These eggless and crisp Indian cookie recipe is known as Naan Khatai is a traditional biscuit that is easy to make with a recipe from our food blogger Chilli Bitten. Who doesn’t love a tasty Naan Khatai biscuit? I love these beauties okay I lied, sometimes I am not a huge fan, sometimes I just love to pick out the colourful almonds and eat them.
Now in our household, Naan Khatai is only made Diwali time and I only tend to get the burnt ones or to taste test before my mum makes her trays. But now that I can finally make them there is no stopping me, no more burnt samples, only freshly baked goodies for me.

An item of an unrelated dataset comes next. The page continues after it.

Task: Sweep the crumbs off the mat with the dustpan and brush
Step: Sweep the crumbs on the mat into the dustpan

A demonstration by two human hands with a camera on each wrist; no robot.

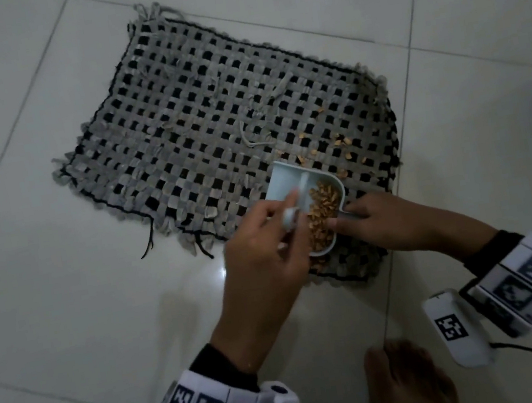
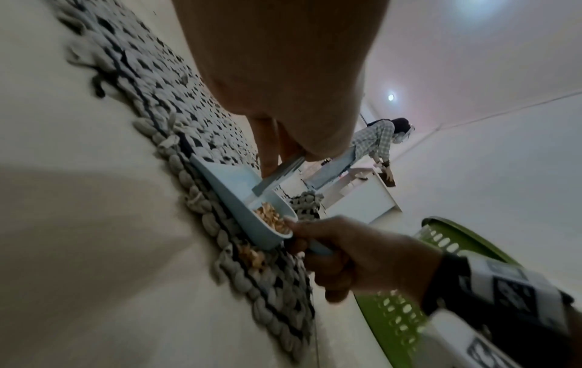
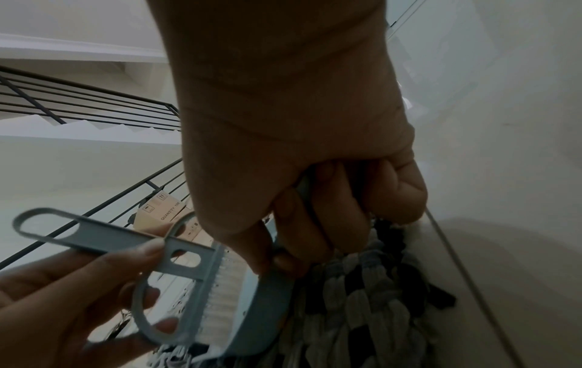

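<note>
A grey-and-black woven mat [image 1: 197,118] lies on the white tiled floor. The light blue dustpan [image 1: 284,181] sits tilted on the mat's near right corner, holding a heap of brown crumbs [image 1: 323,213]. My right hand [image 1: 381,222] grips the dustpan handle [image 2: 318,247]. My left hand [image 1: 265,253] pinches the handle of the small blue brush [image 3: 104,234], and its white bristles [image 3: 223,293] are inside the pan. Loose crumbs [image 1: 342,145] are scattered on the mat just beyond the pan's mouth, and a few more [image 2: 252,256] lie under its rear.
A green perforated basket [image 2: 409,311] stands on the floor to my right, close behind the right wrist. A bare foot [image 1: 409,383] rests on the tiles near the bottom edge. Far off, another person [image 2: 371,144] bends over a white box.
</note>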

Chillibitten’s Naan Khatai biscuit recipe
- 200g x Rama margarine
- 1/2 x tsp Bicarbonate of soda.
- 1/4 x tsp Elaichi powder.
- 3/4 x cup castor sugar.
- 1/4 x tsp nutmeg powder.
- 2 x cups cake flour.
- 1/2 x tsp baking powder.
- 3 x tbsp semolina.
- colourful slivered almonds.
- Cream margarine and sugar together, till light and fluffy in a bowl and set aside.
- In another bowl mix all the other ingredients, mix well.
- Add the flour mixture to the margarine mixture one spoonful at a time.
- Mix well and knead till everything is well combined.
- Break off small pieces and shape into balls.
- Place a slivered almond in the centre.
- Bake in a preheated oven at 180 degrees for 10 to 15 minutes or until lightly brown. Be careful the biscuits become browner as they cool.
- Halfway through the baking time, you will have the gentle press the almonds back down into the biscuits. As they rise the almonds push up from the biscuit.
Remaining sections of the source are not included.